Charge maintenant aux hôpitaux d’imaginer des critères pour savoir qui a droit, ou non, à la prime. « Comment la répartir ?, a interrogé Marc Penaud, directeur général du CHU de Toulouse, en conférence de presse. Nous avons mené des concertations. Nous avons arrêté des critères. » Quels sont-ils ? Ils se fondent la présence du personnel des services cliniques : avoir « accueilli pendant plus de 45 journées d’hospitalisation des patients Covid +, sous réserve d’un temps de service effectif dans ce service de 38h30 », détaille un document de l’hôpital transmis aux journalistes. « On ne souhaitait pas que ça se fasse comme ça, regrette Sandra Ibos, secrétaire générale de FO. On veut que tout le monde ait la prime, car tous les acteurs sont intervenus dans la réorganisation hospitalière. »
Marc Penaud justifie ses choix : « J’ai souhaité reconnaître le travail de cinq personnes de la direction, parce qu’elles ont été très disponibles et ont travaillé ardemment. » Et de détailler : « Sur ces 4.432 personnels du CHU [qui toucheront 1.500 euros], 78,5 % sont des soignants, 15 % des personnels techniques et 6.5 % des personnels administratifs. La direction représente 0.01 %. Il n’y a pas d’un côté la direction et d’un autre les médecins. Il est légitime qu’il y ait une communauté de lutte, mais aussi une communauté de reconnaissance. »
Indéfendable, pour Julien Terrié de la CGT : « Il est absolument scandaleux que cinq directeurs d’hôpitaux aient cette prime. Ils ont des régimes de primes spéciaux, entre 15.000 et 30.000 euros annuels. Nous, on n’a pas le même régime. On est encore plus en colère. Il faut donner à 1.500 à tout le monde. Beaucoup ont travaillé le week-end et la nuit. » « Cette prime, c’est foireux, estime, de son côté, Vincent Bounes, directeur du Samu 31. On aurait mieux fait de donner 1.000 euros à tout le monde. Tous les jours, les membres de la direction étaient là et ce ne sont pas les plus gros salaires de l’hôpital. Ils ne l’ont pas volé. »
Le CHU de Toulouse n’est pas le seul hôpital où ce débat exacerbe les tensions.
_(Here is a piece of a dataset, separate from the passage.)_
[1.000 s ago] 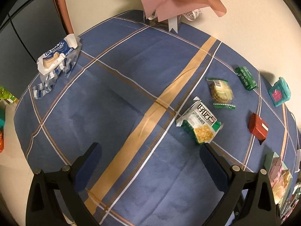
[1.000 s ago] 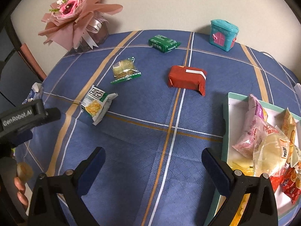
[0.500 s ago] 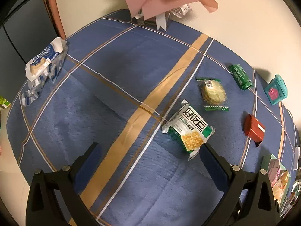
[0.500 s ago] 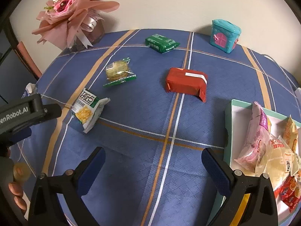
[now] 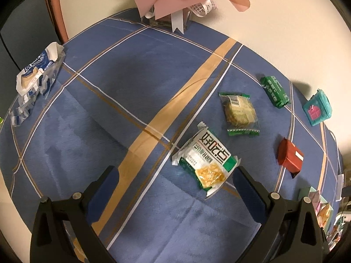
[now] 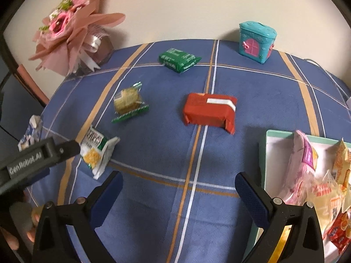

A Nantes (Loire-Atlantique), la CGT demande aussi à ce que l’ensemble du personnel puisse percevoir la prime de 1.500 euros. « On n’a pas à diviser les gens, tout le monde a participé à cette crise », défend Olivier Terrien, secrétaire général de la CGT. Par mail, le CHU nous a répondu qu’« il a été décidé d’aller au maximum des possibilités réglementaires et de verser une prime de 1.500 euros à 40 % des effectifs, soit plus de 4.000 personnes ». Sur les 12.529 professionnels de l’établissement.